Data listing below:
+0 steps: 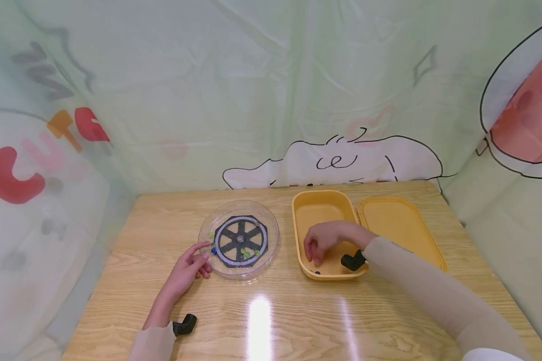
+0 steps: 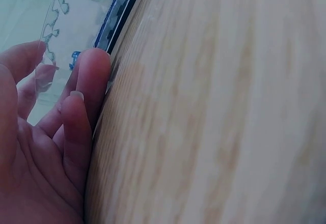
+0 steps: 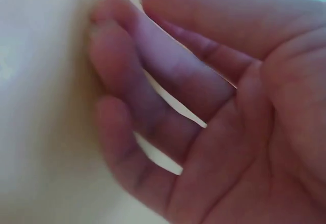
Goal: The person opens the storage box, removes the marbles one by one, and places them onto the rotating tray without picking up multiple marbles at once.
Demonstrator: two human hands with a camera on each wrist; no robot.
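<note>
A clear round dish (image 1: 274, 223) stands on the table, with a black spoked wheel shape (image 1: 226, 232) showing in its middle. Green marbles (image 1: 245, 253) and a blue marble (image 1: 214, 250) lie in it. My left hand (image 1: 186, 269) holds the dish's near left rim, fingers on either side of the clear wall (image 2: 51, 30). My right hand (image 1: 325, 239) reaches down into a yellow box (image 1: 300, 235), its bent fingers (image 3: 114, 56) close to the floor. No object shows between them, though the index tip is hidden. A small dark marble (image 1: 317, 273) lies by the box's near wall.
The yellow lid (image 1: 395, 225) lies flat to the right of the box, under the right forearm's far side. Black wrist mounts (image 1: 185, 325) stick out from both sleeves. A printed curtain (image 1: 235, 100) hangs behind the wooden table (image 1: 217, 316).
</note>
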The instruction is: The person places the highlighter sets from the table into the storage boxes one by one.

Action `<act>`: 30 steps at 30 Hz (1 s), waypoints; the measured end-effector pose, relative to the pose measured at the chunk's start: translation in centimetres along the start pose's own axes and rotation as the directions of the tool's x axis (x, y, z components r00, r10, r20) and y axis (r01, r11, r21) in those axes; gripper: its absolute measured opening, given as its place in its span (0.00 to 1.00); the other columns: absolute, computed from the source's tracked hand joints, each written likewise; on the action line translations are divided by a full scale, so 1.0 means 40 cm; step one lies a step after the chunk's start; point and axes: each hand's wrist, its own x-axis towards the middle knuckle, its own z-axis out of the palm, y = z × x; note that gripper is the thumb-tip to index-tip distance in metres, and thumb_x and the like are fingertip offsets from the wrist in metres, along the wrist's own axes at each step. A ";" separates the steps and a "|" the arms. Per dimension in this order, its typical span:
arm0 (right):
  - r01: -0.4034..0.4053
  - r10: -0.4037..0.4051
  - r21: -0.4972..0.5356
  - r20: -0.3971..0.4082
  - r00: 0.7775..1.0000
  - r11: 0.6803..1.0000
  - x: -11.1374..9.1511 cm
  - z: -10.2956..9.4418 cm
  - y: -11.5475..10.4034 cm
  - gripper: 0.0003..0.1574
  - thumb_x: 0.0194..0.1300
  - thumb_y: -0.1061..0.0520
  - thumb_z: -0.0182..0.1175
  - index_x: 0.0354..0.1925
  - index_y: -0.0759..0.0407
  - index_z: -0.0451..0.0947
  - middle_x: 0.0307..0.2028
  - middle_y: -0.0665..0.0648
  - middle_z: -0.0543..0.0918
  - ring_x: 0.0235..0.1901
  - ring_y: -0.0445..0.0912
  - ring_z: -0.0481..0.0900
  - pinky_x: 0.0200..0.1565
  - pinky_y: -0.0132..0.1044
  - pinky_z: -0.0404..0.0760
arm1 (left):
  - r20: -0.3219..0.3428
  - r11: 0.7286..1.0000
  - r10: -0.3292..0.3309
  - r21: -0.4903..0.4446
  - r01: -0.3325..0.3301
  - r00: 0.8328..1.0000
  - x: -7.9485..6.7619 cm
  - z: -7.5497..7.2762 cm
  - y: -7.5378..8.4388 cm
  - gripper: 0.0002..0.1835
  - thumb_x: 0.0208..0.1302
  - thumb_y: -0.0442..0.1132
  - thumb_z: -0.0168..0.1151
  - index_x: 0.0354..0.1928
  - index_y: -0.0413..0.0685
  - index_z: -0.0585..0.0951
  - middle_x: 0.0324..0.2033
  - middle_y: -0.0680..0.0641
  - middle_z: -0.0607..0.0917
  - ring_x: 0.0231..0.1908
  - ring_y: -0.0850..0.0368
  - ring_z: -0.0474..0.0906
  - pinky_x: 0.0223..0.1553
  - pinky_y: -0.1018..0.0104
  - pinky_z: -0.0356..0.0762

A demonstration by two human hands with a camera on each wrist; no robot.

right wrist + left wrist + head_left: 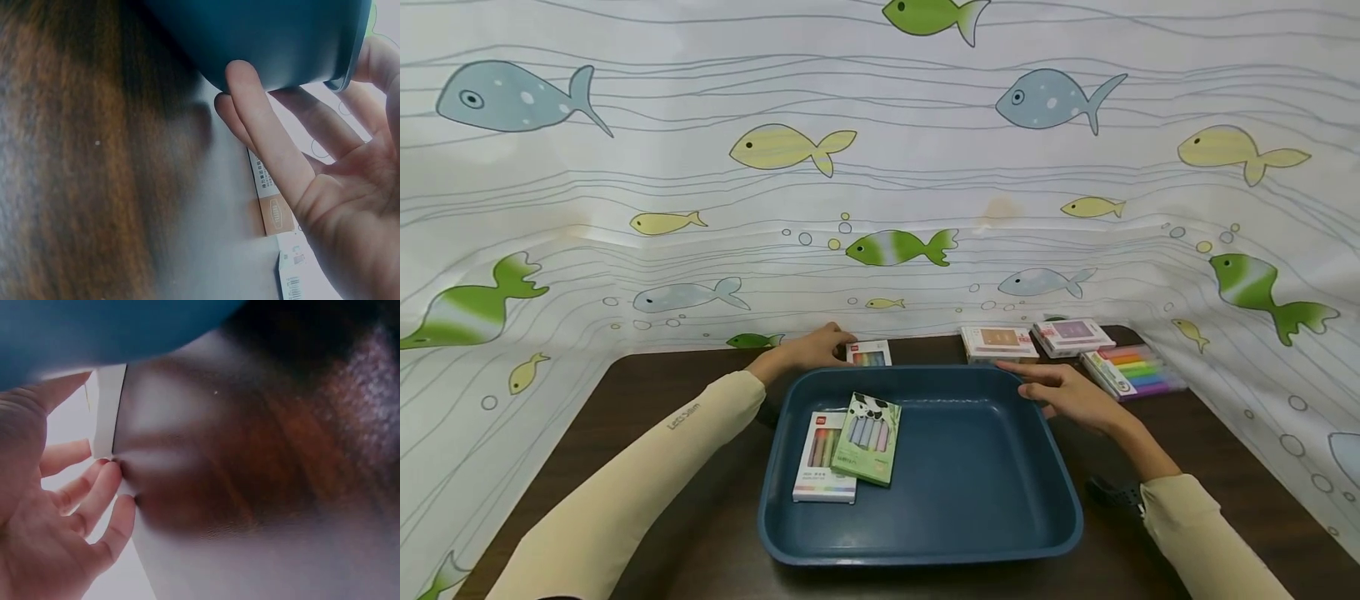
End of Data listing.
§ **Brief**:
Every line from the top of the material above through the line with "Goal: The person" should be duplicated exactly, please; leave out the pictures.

§ **Problem solution**:
+0 steps: 
+0 steps: 
+0 steps: 
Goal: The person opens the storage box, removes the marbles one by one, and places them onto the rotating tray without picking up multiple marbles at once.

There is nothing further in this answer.